No entanto, mais uma vez, o escrutínio revela que os EUA estão a lançar dois cães atrás da mesma bola. O departamento de Volynkin e McCord, o Software Engineering Institute, recebeu 584 milhões de dólares de financiamento de nada mais nada menos que o Departamento de Defesa — com o objectivo específico de encontrar vulnerabilidades da segurança.

“De um certo ponto de vista, não é de admirar que os Estados Unidos estejam a financiar os dois lados da história”, diz o professor Bill Buchanan, especialista em segurança electrónica da Edinburgh Napier University. “Para começar, eles continuam a ter de monitorizar as ameaças. E mais importante, querem canais secretos para seu próprio uso. Mas, se é para serem quebrados, preferem que sejam eles a qualquer outra pessoa. É assim que se mantêm na vanguarda da tecnologia.”
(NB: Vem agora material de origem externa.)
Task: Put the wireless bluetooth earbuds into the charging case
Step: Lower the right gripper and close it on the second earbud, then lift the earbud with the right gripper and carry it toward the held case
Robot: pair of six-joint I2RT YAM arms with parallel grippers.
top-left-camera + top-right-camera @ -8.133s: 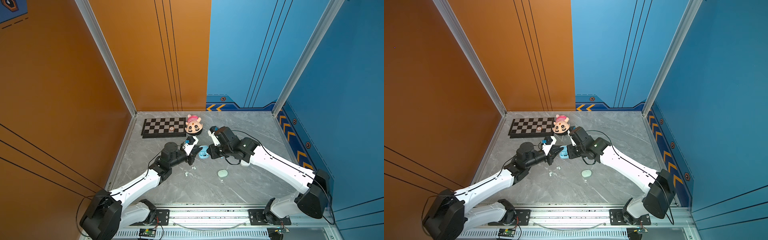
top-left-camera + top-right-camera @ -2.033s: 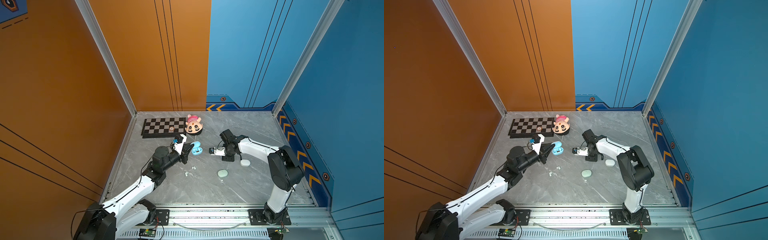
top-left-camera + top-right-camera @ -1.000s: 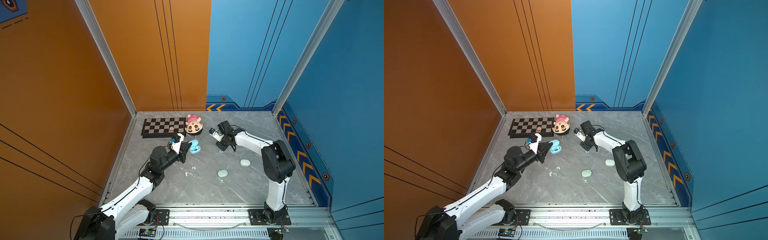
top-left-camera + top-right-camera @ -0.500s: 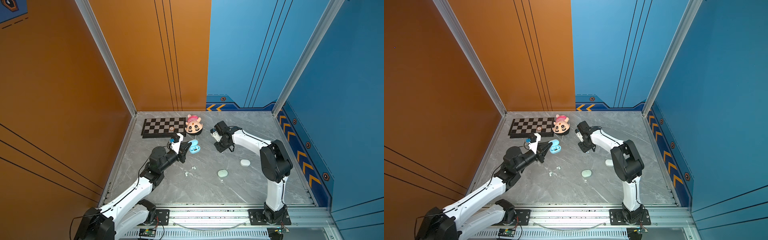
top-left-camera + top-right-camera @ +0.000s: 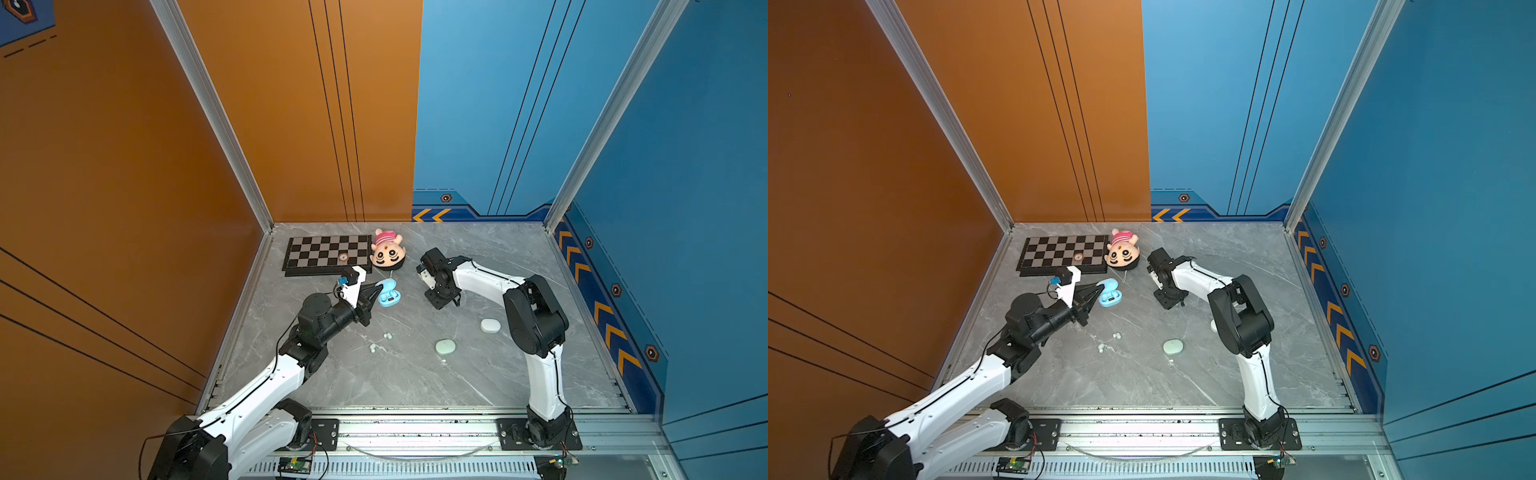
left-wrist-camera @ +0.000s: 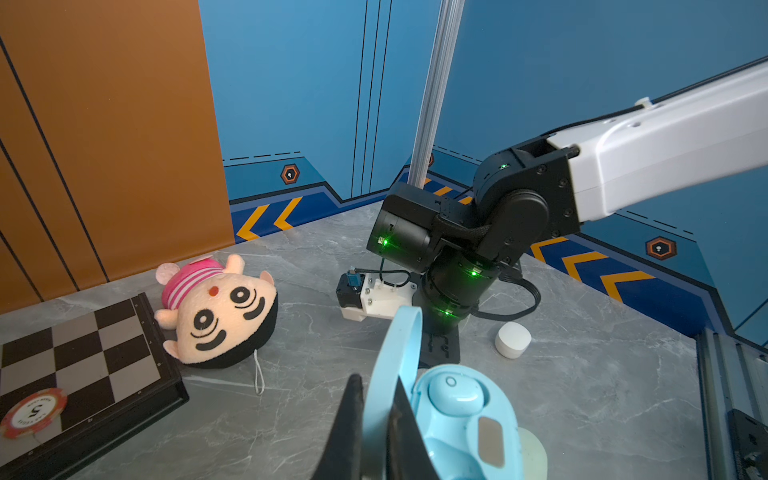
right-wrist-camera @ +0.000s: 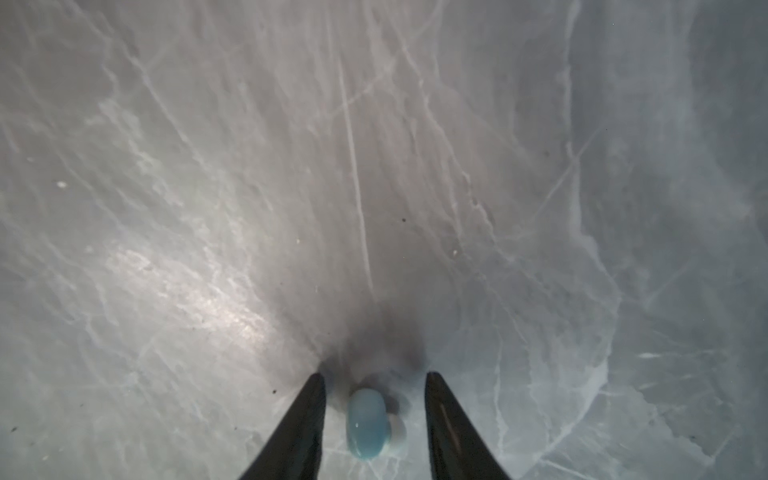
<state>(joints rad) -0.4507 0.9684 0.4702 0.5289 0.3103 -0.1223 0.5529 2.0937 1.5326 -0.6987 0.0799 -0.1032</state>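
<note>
Grey marble tabletop (image 7: 208,187) under both my grippers.
My left gripper (image 6: 376,380) is clamped on the raised lid (image 6: 401,345) of the open light-blue oval plastic charging case (image 6: 461,419), one light-blue bud (image 6: 455,392) seated inside. My right gripper (image 7: 375,375) stands parted astride a loose light-blue bean-shaped earbud (image 7: 368,424), which only the right wrist view shows.

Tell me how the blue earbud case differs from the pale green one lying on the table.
The blue case is sky blue; the green case is pale mint. The blue case has its lid up; the green case is shut. The left gripper pinches the blue case's lid; the green case lies free on the table. Both are small rounded ovals.
</note>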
Em última análise, diz, o desenvolvimento da Tor é a história da maturidade da era digital. “A Internet já está crescida. Não conhece fronteiras e é difícil impedir o que quer que seja”, continua. “Todos nós fomos ficando desiludidos quanto à pura democratização da informação e da tecnologia. Está a reflectir a vida mais de perto, com as suas luzes e as suas sombras.”

Uma coisa é certa: na sexta-feira de 13 de Agosto de 2004, quando Sylverson e os colegas pisaram o palco em San Diego, não poderiam imaginar aquilo que estavam a trazer ao mundo. “Quando se cria uma coisa que se pensa ser útil, espera-se que as pessoas o usem”, diz Sylverson. “Mas nunca teríamos conseguido prever a trajectória e a escala” em que está a ser usada.